Your objective
The answer is a stretch of the material below, returned exactly: the line containing "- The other", the line containing "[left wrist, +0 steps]", and all lines between.

[Start of section]

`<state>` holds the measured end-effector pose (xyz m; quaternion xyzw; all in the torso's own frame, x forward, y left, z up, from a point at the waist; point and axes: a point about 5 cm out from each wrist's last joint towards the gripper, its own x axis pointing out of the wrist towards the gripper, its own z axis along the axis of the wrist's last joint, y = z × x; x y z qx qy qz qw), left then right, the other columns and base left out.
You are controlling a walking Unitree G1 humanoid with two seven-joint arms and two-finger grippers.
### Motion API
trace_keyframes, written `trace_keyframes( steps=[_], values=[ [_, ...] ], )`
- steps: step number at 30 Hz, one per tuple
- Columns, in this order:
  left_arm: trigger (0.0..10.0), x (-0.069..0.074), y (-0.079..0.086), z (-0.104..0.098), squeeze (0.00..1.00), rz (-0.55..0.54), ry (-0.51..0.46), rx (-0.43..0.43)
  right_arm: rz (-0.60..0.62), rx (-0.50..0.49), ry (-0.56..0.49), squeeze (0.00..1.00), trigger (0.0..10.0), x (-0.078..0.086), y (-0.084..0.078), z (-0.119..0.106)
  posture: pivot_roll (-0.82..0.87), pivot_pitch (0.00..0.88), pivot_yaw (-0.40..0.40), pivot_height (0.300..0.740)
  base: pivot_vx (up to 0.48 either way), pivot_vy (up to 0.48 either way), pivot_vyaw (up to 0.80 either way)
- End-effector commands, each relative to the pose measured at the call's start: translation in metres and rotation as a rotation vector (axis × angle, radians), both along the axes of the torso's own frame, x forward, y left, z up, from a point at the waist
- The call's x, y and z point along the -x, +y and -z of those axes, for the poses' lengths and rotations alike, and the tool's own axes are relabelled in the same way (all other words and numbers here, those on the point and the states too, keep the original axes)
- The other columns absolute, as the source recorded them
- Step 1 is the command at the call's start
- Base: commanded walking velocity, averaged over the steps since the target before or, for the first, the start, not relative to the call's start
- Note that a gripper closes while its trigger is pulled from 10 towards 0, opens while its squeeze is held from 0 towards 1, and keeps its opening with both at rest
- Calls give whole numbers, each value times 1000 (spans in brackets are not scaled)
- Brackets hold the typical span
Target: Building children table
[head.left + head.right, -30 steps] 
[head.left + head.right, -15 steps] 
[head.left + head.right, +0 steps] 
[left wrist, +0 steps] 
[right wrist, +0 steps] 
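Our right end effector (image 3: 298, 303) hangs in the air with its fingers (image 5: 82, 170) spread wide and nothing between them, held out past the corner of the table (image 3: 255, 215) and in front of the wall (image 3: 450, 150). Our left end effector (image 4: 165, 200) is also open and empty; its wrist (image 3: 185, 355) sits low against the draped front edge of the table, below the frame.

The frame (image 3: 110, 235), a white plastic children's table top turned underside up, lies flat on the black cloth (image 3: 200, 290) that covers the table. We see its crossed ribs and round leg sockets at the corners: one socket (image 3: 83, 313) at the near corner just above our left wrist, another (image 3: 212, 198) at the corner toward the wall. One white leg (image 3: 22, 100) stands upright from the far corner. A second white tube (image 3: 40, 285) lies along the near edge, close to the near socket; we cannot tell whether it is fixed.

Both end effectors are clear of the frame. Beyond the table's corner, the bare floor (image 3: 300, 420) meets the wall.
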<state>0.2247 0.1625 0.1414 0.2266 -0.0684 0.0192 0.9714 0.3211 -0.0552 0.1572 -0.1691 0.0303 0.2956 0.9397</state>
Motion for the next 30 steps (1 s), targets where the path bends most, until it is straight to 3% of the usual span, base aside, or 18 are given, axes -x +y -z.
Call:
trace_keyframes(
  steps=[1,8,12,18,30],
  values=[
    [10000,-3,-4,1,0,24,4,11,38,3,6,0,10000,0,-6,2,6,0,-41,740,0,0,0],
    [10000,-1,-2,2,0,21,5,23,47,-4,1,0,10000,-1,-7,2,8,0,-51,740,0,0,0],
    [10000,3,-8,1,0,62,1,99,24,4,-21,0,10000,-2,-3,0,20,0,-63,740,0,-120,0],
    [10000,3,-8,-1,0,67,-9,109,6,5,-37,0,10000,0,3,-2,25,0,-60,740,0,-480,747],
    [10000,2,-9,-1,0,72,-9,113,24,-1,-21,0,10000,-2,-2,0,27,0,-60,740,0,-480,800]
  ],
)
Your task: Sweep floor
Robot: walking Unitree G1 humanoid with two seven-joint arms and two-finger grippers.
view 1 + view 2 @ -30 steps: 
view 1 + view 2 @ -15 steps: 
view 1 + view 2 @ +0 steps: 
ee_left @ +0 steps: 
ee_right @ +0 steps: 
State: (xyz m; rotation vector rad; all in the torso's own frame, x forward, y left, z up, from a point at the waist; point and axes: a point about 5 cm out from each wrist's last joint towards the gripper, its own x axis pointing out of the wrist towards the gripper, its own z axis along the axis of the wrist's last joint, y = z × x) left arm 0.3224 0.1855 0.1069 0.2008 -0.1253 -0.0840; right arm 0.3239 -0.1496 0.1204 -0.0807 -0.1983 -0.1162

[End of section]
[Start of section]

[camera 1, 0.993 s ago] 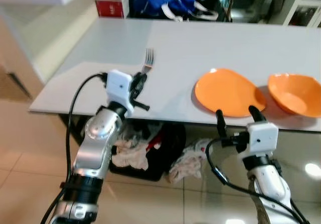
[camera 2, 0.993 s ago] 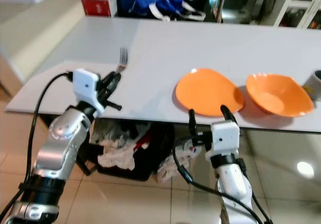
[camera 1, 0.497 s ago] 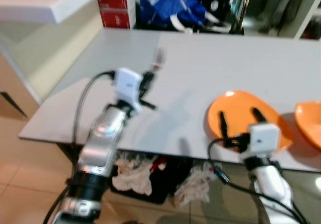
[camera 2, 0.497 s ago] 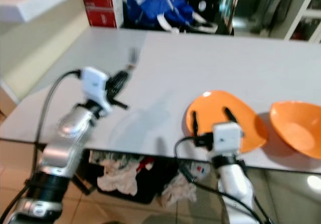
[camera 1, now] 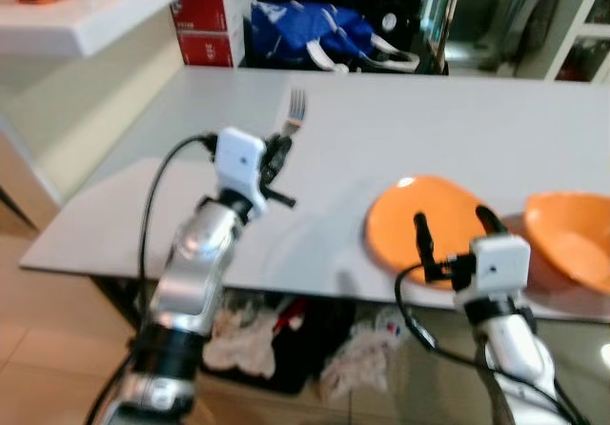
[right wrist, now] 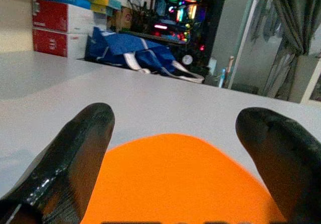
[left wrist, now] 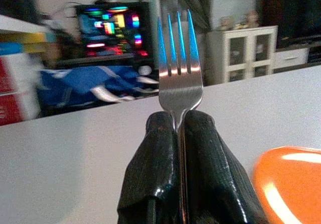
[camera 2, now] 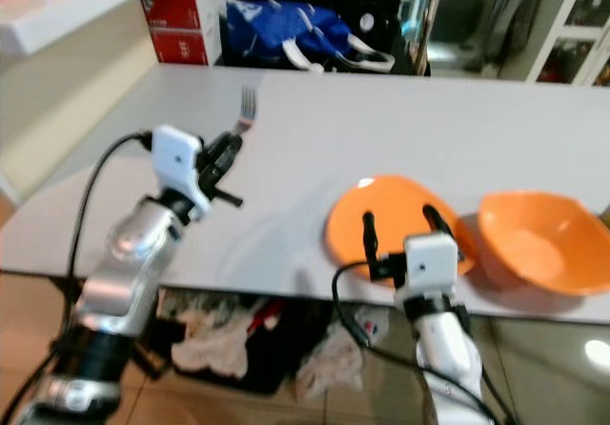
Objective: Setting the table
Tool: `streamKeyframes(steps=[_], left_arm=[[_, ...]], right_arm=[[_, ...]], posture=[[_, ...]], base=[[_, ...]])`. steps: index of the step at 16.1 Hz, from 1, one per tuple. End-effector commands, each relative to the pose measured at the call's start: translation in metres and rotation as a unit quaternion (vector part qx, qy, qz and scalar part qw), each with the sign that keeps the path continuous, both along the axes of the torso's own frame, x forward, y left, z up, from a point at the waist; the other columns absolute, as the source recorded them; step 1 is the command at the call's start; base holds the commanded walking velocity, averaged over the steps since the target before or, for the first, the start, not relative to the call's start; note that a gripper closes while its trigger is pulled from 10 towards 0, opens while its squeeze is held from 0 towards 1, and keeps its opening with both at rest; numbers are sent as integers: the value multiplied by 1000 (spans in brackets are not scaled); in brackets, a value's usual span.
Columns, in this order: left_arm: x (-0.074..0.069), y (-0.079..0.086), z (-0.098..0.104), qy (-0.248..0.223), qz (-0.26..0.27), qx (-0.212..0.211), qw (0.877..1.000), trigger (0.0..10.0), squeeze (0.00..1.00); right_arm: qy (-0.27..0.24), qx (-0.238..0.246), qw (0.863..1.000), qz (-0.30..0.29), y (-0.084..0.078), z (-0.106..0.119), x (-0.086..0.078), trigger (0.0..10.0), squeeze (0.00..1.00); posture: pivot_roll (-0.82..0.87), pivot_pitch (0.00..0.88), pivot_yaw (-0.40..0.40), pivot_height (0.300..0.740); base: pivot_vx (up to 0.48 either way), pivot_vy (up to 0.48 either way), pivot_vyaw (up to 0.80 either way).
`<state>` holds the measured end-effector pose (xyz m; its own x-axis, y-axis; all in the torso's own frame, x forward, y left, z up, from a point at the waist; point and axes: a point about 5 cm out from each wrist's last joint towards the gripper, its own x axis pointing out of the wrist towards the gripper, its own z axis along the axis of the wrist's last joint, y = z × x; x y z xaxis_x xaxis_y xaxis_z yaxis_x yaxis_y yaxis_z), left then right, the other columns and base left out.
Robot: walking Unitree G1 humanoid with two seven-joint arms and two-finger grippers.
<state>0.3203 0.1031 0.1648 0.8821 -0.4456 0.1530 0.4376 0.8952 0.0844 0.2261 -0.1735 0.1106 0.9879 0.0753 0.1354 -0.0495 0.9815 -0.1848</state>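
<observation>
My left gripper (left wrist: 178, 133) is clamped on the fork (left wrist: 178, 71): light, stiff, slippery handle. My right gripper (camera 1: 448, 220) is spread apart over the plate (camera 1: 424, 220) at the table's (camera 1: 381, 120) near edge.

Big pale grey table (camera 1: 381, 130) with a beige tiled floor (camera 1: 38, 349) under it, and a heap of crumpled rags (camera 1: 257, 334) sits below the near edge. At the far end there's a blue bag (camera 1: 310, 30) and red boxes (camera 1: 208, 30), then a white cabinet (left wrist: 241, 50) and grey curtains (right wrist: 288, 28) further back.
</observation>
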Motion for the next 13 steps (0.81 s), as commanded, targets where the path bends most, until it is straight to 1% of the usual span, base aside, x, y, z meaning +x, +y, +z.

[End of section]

Output of the task
- The other columns absolute, as the source recorded them
- Step 1 is the command at the call's start
- Base: commanded walking velocity, averaged over the steps since the target before or, for the first, the start, not relative to the call's start
- Note that a gripper closes while its trigger is pulled from 10 towards 0, opens while its squeeze is held from 0 towards 1, and keeps its opening with both at rest
- Calls give whole numbers, each value times 1000 (spans in brackets are not scaled)
- Brackets hold the typical span
Target: Building children table
[head.left + head.right, -30 steps] 
[head.left + head.right, -15 steps] 
[head.left + head.right, +0 steps] 
[left wrist, +0 steps] 

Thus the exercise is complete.